Siria: il primo spazio SOS a misura di bambino

Il primo “Spazio SOS a Misura Bambino” accoglie 120 bambini al giorno offrendo attività ricreative e sostegno emotivo. Sono 2 milioni i bambini vittime della guerra, della violenza, dello sfruttamento. Molti hanno assistito alla morte dei loro genitori, dei loro amici, dei compagni di scuola. Hanno visto le loro case e quartieri distrutti e la loro vita è cambiata radicalmente. Sono migliaia i bambini che hanno abbandonato la scuola perché hanno paura di molestie, discriminazione e attacchi.

Ecco perché SOS Villaggi dei Bambini in Siria ha iniziato a lavorare con le associazioni locali per aprire “Spazi SOS a Misura Bambino”, volti ad aiutare i bambini ad affrontare lo stress, elaborare i traumi subiti, per poter ritornare ad una vita normale. Lo Spazio SOS ha aperto ufficialmente il 30 novembre 2013. Presenti i rappresentanti di SOS Villaggi dei Bambini in Siria e delle altre organizzazioni locali e internazionali con cui si sta collaborando (UNHCR, UNICEF, l’Organizzazione Internazionale per le Migrazioni, il Ministero degli Affari Sociali siriano, l' Agha Khan Association, la Mezzaluna Rossa Araba Siriana).

Le attività dello Spazio SOS, aperto sei giorni alla settimana, vengono gestite da 30 educatori volontari, formati e specializzati. “Siamo dovuti scappare da casa nostra. Era troppo pericoloso. Abbiamo lasciato tutto, anche la gioia. Mio figlio Majed ha 6 anni ed è quello che ha sofferto di più. Io continuavo a portarlo a scuola ma non era più lo stesso. In classe sveniva. Non parlava più con nessuno e usava solo i disegni per comunicare. Grazie allo Spazio SOS ha ritrovato il sorriso e di notte non piange più come prima” ci ha detto il papà di uno dei bambini.

 

Lo Spazio SOS offre le seguenti attività:
 

La Biblioteca. Gli educatori leggono o raccontano storie avventurose e divertenti ai bambini. Il finale è sempre felice permettendo loro di sentirsi più sicuri e fiduciosi, soprattutto quando i problemi e le "persone cattive" sono vinti e le situazioni difficili (solitudine, violenza etc ) si trasformano in situazioni positive (accoglienza).

La Scrittura e il Disegno. La scrittura e il disegno aiutano i bambini a trovare un significato a eventi, sentimenti e pensieri e ad esprimere emozioni.

Cinema. Durante la visione di film i bambini mostrano diversi tipi di emozioni e reazioni. Gli educatori riescono a comprendere il trauma subito o paure difficili ad esprimere con le parole.

Giardinaggio. I bambini nell’imparare a piantare un seme e nutrirlo riescono a ricostruire il concetto di appartenenza.

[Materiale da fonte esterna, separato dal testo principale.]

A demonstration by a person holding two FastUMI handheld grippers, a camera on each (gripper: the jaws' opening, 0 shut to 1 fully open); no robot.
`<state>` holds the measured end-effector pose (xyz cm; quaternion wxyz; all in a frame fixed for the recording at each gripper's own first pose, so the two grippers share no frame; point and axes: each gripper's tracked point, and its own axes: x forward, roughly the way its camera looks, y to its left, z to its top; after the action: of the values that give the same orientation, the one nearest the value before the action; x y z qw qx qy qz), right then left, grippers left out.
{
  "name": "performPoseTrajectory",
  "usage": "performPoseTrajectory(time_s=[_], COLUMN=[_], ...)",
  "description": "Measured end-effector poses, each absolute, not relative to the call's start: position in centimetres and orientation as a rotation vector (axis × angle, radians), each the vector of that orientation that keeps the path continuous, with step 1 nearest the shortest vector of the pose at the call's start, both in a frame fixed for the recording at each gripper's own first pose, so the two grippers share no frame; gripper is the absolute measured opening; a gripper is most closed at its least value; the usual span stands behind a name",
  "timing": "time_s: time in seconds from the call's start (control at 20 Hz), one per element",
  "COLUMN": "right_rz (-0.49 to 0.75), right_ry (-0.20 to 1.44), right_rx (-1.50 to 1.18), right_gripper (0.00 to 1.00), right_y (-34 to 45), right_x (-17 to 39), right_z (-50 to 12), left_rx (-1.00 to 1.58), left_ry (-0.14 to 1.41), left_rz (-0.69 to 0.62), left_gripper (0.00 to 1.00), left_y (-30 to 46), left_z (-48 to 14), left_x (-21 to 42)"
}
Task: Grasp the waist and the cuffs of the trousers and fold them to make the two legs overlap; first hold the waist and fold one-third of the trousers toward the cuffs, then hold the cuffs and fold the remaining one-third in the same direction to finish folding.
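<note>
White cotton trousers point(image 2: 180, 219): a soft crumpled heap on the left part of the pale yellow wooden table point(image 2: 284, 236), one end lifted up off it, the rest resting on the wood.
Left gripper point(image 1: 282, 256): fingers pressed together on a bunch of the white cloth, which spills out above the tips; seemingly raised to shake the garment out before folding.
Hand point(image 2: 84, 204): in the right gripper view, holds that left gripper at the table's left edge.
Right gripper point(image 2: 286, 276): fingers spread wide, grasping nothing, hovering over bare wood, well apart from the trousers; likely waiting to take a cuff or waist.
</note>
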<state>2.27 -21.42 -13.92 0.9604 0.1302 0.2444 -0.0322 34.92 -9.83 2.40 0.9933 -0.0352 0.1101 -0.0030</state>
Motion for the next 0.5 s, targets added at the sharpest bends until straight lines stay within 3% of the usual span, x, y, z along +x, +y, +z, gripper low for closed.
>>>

Teatro. La recitazione ridona l'opportunità di esplorare e il controllo della propria espressione emotiva. E’ l'occasione di esprimere una vasta gamma di emozioni come la rabbia, la felicità, in un contesto sicuro.

Sport. Le attività sportive sono fondamentali per liberare l’energia e la tensione oltre che per monitorare i livelli di benessere e di disagio dei bambini.

Musica. I bambini che hanno vissuto i traumi della guerra sono spesso desiderosi di "cantare" i loro dolori. L'esperienza ha dimostrato che la musica può essere terapeutica in sé.

Famiglia e laboratorio genitorialità. I genitori vengono coinvolti nella riabilitazione psicologica dei loro figli. Il programma rafforza le capacità delle famiglie di prendersi cura dei bambini e di aiutarli a superare i traumi.

A dicembre è stato avviato da SOS Villaggi dei Bambini il progetto “Inverno” per sostenere le famiglie colpite dal freddo. Sono stati distribuiti più di 500 kit alle famiglie di Damasco e nelle zone rurali più colpite. Dall’avvio del Programma di emergenza, SOS Villaggi dei Bambini ha aiutato quasi 80.000 persone. Ha donato kit igienici a 2.000 famiglie nella zona rurale di Damasco e nella città di Raqqa e consegnato latte per neonati, vestiti e giocattoli a 8.000 bambini. Ha fornito pacchi alimentari a oltre 60.000 persone e consegnato kit scolastici a 16.000 bambini, contribuendo anche alla loro registrazione a scuola. SOS Villaggi dei Bambini in Siria sta continuando ad accogliere i bambini rimasti orfani a causa del conflitto.